Set up the environment:
$ cd ~/chipyard/sims/firesim
$ source sourceme-f1-manager.sh
The RISC-V test programs should already be compiled on the provided instance, but to double check run the following commands:
$ cd ~/chipyard/tests-lnic
$ make
$ cd ~/chipyard/tests-icenic
$ make
The nanoPU (i.e., L-NIC) and Traditional (i.e., IceNIC) Verilator simulation models should also already be compiled on the provided instance, so you should NOT need to run the commands below, unless you decide to make changes to the Chisel source code. Each model will take about 15 minutes to compile.
$ cd ~/chipyard/sims/verilator
$ make debug CONFIG=LNICSimNetworkQuadRocketConfig -j16
$ make debug CONFIG=IceNICSimNetworkRocketConfig TOP=TopIceNIC MODEL=TestHarnessIceNIC VLOG_MODEL=TestHarnessIceNIC -j16
Test
To make sure that everything is setup correctly, run a simple test that sends one packet into each simulation model (running a loopback application) and check to make sure a response is received.
$ cd ~/chipyard/software/net-app-tester/
$ sudo bash
# ./run_verilator_sims.py --test
The test should complete within a couple of minutes with no errors. Occasionally, we've seen the following error: ioctl: device or resource busy
, usually the first time the simulation is run. If you see this error, try re-running the simulation.
Run
Run all the simulations (about 10 minutes):
$ cd ~/chipyard/software/net-app-tester/
$ sudo bash
# ./run_verilator_sims.py --all
After it completes, the results are logged as CSV files in the results/
directory.
Note that you can also run each simulation separately if you prefer:
# ./run_verilator_sims.py --fig3
# ./run_verilator_sims.py --fig4
# ./run_verilator_sims.py --fig5
# ./run_verilator_sims.py --fig6
Be sure to exit the sudo bash shell before proceeding to the next section.
Analyze the Results
We will use a Jupyter notebook to view the simulation results. Jupyter notebooks, plus matplotlib, plus pandas is a great way of interacting with and visualizing data. Run the following command to start the jupyter notebook server. This command will run in the foreground so we recommend running it in a separate tab:
$ cd ~
$ jupyter notebook
When you start the jupyter notebook it should provide you with a link that looks like:http://localhost:8888/tree?token=<TOKEN-NUMBER>
.
Visit this link using your local web browser.

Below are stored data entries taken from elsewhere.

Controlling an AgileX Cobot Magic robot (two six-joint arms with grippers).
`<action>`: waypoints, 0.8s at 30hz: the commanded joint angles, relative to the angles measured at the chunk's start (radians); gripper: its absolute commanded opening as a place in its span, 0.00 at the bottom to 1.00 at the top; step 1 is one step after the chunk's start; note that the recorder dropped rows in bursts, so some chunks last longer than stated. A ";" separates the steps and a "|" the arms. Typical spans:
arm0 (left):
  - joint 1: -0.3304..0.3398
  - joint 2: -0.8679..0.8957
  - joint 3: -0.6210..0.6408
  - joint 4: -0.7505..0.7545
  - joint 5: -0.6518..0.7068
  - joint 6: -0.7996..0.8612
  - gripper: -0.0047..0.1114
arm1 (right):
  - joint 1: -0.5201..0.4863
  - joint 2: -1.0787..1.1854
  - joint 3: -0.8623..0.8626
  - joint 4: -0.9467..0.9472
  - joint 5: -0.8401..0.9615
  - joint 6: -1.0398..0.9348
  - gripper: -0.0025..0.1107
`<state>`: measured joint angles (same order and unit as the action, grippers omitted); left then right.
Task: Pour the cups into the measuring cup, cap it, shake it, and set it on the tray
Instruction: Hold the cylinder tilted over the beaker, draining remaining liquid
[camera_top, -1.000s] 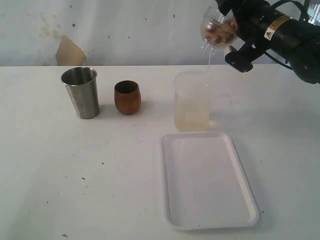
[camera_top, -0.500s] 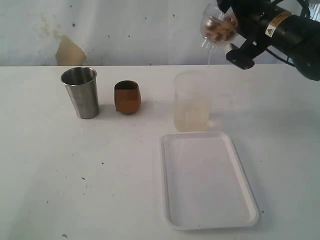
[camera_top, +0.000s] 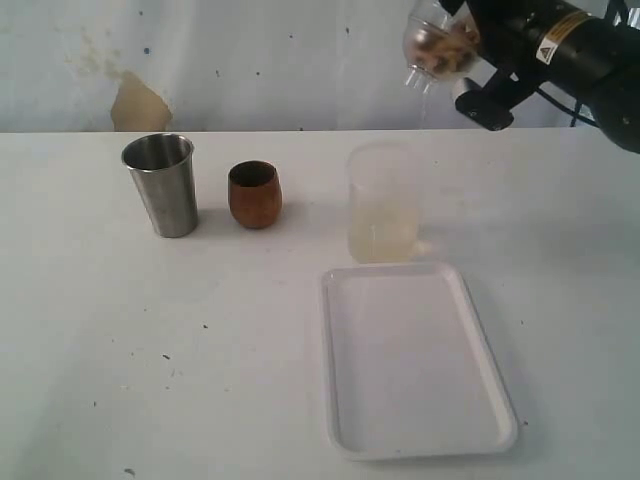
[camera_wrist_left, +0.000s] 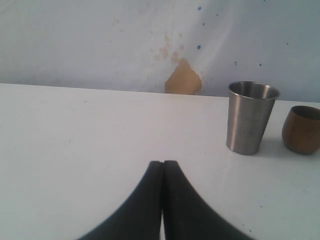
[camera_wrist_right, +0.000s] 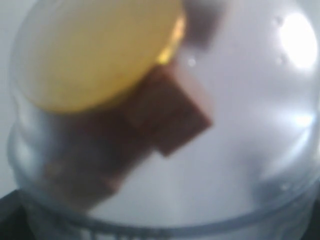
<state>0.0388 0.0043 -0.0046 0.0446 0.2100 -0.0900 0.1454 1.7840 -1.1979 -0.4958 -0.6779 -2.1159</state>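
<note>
My right gripper (camera_top: 463, 48) is high at the back right, shut on the clear measuring cup; its body is hidden by the fingers. Its dome cap (camera_top: 430, 48) tilts down-left above the frosted translucent cup (camera_top: 384, 205). The right wrist view looks into the dome cap (camera_wrist_right: 250, 125), with brown cubes (camera_wrist_right: 170, 115) and a yellow piece (camera_wrist_right: 100, 50) against it. The steel tumbler (camera_top: 162, 185) and wooden cup (camera_top: 254, 195) stand upright at the left. My left gripper (camera_wrist_left: 163, 162) is shut and holds nothing, low over the table short of the steel tumbler (camera_wrist_left: 251, 117) and wooden cup (camera_wrist_left: 302, 129).
The white tray (camera_top: 415, 360) lies at the front right, just in front of the frosted cup, which holds pale liquid. A tan patch (camera_top: 138, 103) marks the back wall. The left arm does not show in the exterior view.
My right gripper has lifted the capped measuring cup slightly up and right. The thin stream falling from its neck into the frosted cup has faded to almost nothing.
</note>
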 joint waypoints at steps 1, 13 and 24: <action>-0.001 -0.004 0.005 0.001 -0.009 0.000 0.04 | 0.018 -0.026 -0.011 0.004 -0.023 -0.016 0.02; -0.001 -0.004 0.005 0.001 -0.009 0.000 0.04 | 0.022 -0.007 0.024 0.001 0.062 -0.016 0.02; -0.001 -0.004 0.005 0.001 -0.009 0.000 0.04 | 0.024 0.011 0.001 0.048 0.044 -0.002 0.02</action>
<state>0.0388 0.0043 -0.0046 0.0446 0.2100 -0.0900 0.1680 1.8076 -1.1916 -0.4491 -0.6129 -2.1131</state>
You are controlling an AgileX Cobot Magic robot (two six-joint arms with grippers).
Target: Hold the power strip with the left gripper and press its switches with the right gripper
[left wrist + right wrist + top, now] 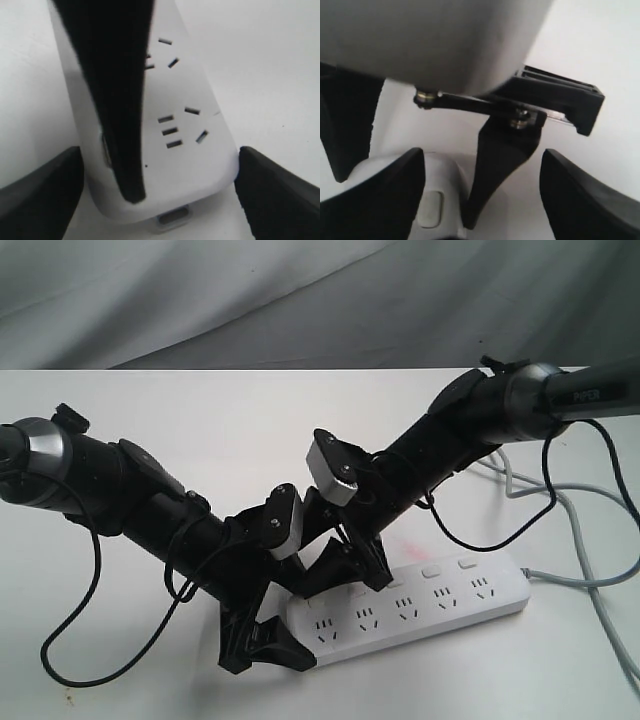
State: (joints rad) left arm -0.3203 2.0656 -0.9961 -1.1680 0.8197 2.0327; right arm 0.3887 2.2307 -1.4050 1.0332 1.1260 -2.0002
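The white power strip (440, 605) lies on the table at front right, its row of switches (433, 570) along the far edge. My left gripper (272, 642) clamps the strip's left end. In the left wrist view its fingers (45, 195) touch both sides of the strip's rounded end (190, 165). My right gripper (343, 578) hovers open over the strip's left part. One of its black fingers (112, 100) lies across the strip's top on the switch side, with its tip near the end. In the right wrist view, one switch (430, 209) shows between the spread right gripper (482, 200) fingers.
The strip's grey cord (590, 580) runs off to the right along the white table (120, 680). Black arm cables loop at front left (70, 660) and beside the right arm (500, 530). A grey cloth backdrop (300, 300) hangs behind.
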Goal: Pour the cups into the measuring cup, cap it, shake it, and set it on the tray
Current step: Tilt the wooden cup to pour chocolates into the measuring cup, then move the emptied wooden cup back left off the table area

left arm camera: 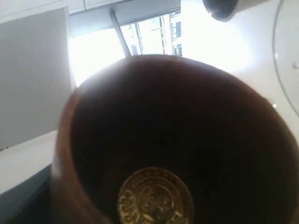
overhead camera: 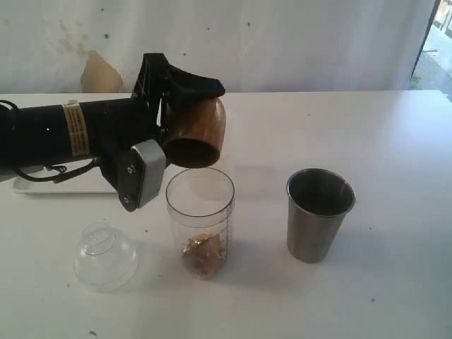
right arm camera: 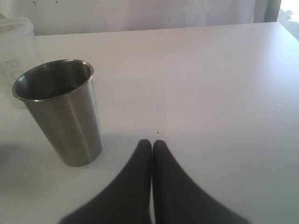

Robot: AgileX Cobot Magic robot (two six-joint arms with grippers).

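Partly hidden at the far left edge, the white tray lies behind the arm; a clear dome lid sits lower left. The left gripper stands wide, clamped on the wooden cup, which is tipped mouth-down just above the measuring cup at centre. The steel tumbler stands apart to the right, with bare table beyond. The right gripper is pressed together, holding nothing.
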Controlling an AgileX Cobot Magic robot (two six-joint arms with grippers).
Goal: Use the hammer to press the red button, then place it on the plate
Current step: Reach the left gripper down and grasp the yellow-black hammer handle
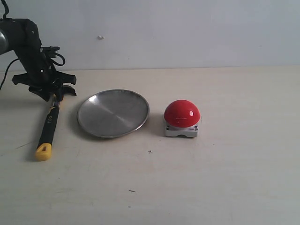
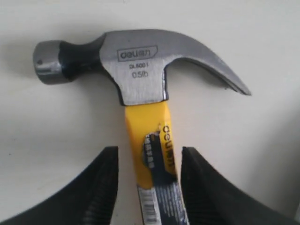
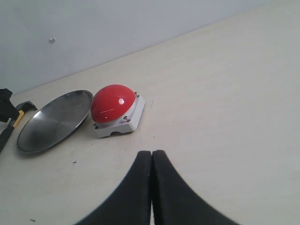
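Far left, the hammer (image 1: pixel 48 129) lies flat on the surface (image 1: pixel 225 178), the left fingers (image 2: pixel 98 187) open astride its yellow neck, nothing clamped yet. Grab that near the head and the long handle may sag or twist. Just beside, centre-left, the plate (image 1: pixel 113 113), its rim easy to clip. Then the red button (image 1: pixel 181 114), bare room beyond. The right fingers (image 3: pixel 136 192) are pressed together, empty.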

Note that we are able to do this because we are forwarding port 8888 over the ssh connection to the manager.
Open the Verilator-Evals.ipynb notebook located in the chipyard/software/net-app-tester/
directory.
Select Kernel
> Restart & Run All
.
At this point, you should be able to view all the plots created from the Verilator simulation results and they should closely match the plots presented in the paper.